Targ koński potrzebuje więcej koni
Na październikowym targu pojawiło się czterech hodowców i pięć koni. – To i tak nieźle. Jeden z tegorocznych targów odbył się z jednym koniem – usłyszeliśmy od jednego z bywalców. Jakie są przyczyny spadku zainteresowania pietrowicką imprezą?
Wyjaśnijmy na początek, że spadek zainteresowania dotyczy przede wszystkim hodowców koni, bo zwiedzających końskie targowisko wciąż jest całkiem sporo. Jednak gdy zabraknie „koniorzy” to i targujących ubędzie.
Przyczyn zjawiska szukać można w pieniądzach. Ile trzeba ich wydać żeby wyhodować źrebaka na sprzedaż wie lekarz weterynarii i pasjonat koni Marek Nierychło. – Pogłowie koni spada, bo to hobby dla zamożnych – zauważa.

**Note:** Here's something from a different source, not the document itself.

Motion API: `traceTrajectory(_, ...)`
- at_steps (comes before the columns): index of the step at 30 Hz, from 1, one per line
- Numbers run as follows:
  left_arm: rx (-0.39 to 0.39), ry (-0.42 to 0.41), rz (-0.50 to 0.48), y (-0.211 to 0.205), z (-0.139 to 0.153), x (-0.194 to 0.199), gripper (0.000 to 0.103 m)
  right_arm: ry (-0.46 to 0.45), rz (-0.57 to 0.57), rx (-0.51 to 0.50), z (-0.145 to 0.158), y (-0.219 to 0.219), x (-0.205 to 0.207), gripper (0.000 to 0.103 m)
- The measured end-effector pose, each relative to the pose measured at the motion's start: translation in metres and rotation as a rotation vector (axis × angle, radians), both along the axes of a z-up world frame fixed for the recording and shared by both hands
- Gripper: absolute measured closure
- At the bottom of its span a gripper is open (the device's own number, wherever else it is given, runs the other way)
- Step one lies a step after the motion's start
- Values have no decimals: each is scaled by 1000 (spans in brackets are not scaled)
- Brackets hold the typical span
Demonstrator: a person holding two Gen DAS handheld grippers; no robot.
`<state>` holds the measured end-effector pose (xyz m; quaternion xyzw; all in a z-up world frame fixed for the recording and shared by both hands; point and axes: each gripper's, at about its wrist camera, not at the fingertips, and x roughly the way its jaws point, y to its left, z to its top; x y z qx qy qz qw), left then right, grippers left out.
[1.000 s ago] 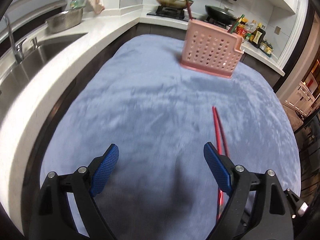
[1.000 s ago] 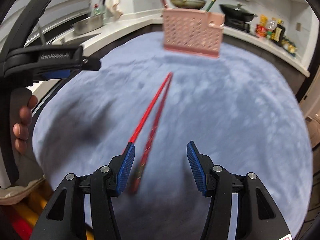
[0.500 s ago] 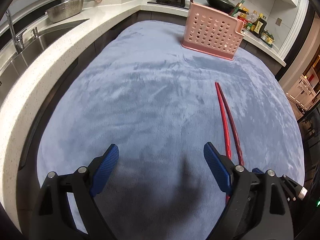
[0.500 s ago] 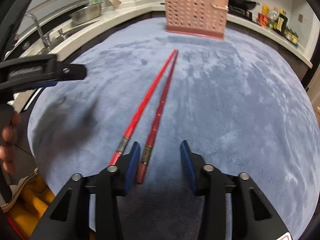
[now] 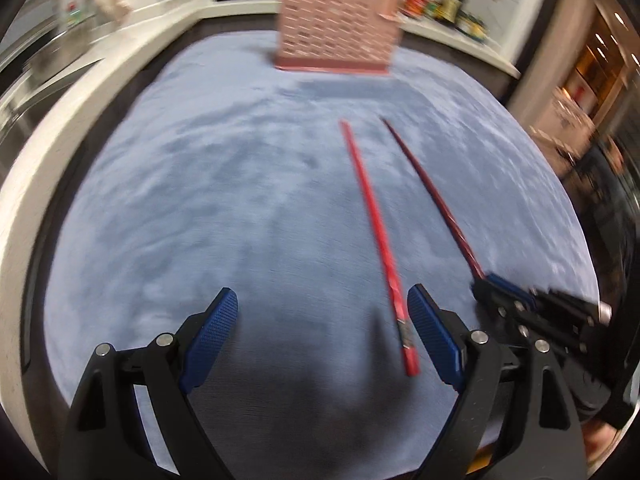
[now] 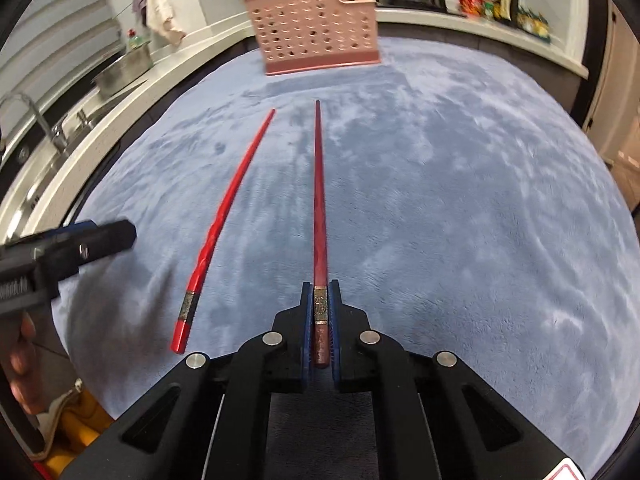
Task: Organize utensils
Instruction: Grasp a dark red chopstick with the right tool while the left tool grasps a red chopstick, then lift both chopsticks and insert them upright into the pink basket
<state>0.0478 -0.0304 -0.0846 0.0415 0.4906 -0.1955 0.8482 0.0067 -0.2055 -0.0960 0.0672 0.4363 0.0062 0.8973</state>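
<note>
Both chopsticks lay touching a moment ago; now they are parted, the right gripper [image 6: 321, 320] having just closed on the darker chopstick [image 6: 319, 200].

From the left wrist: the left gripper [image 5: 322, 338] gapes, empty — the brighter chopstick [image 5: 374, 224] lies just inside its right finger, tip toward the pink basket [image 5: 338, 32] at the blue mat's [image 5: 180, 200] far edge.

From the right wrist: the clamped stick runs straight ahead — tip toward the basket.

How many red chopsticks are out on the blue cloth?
2. One dark red chopstick clamped in the right gripper; one bright red chopstick lying loose on the blue cloth beside it.
</note>
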Motion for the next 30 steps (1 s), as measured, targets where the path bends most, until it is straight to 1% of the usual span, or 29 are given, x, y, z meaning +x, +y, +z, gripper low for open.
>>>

Potrzeba paru tysięcy złotych by utrzymać klacz – matkę źrebięcia. Koszty weterynaryjne, wyżywienie itp. robią swoje. Tymczasem na targu nie uda się uzyskać ceny wyższej niż jakieś 2 tys. zł. Biznes skazany na stratę.
Gdy odwiedziliśmy targowisko w Pietrowicach Wielkich na sprzedaż były m.in. dwie klacze. Każda po 9 tys. zł. Zainteresowanie umiarkowane. – Na targu rzadko kiedy dobija się targu – uśmiecha się Józef Warzynek, uznawany za eksperta końskiego nie tylko w powiecie. Konia zwykle ogląda się w domu właściciela, gdzie jest spokojniej niż na targowisku. Robimy zdjęcia klaczom wystawianym przy pietrowickim centrum. Podchodzą gapie i dopytują czy kupujemy te okazy.
Targ ożywia się wiosną, a zamiera zimą. Porównuje się go z imprezą w Żorach, której już jakiś czas się nie organizuje, ale podobno ma odżyć w 2017 roku. – Do Żor łatwiej jest dojechać niż tutaj. Jest autostrada i Wiślanka – wskazuje jeden z wystawców. Inny, który przyjechał spod Katowic narzekał, że w handel końmi angażują się obrońcy zwierząt. – Przez te ich kontrole odechciewa się tym zajmować – skwitował. Obaj panowie nie chcieli podać Nowinom swoich nazwisk.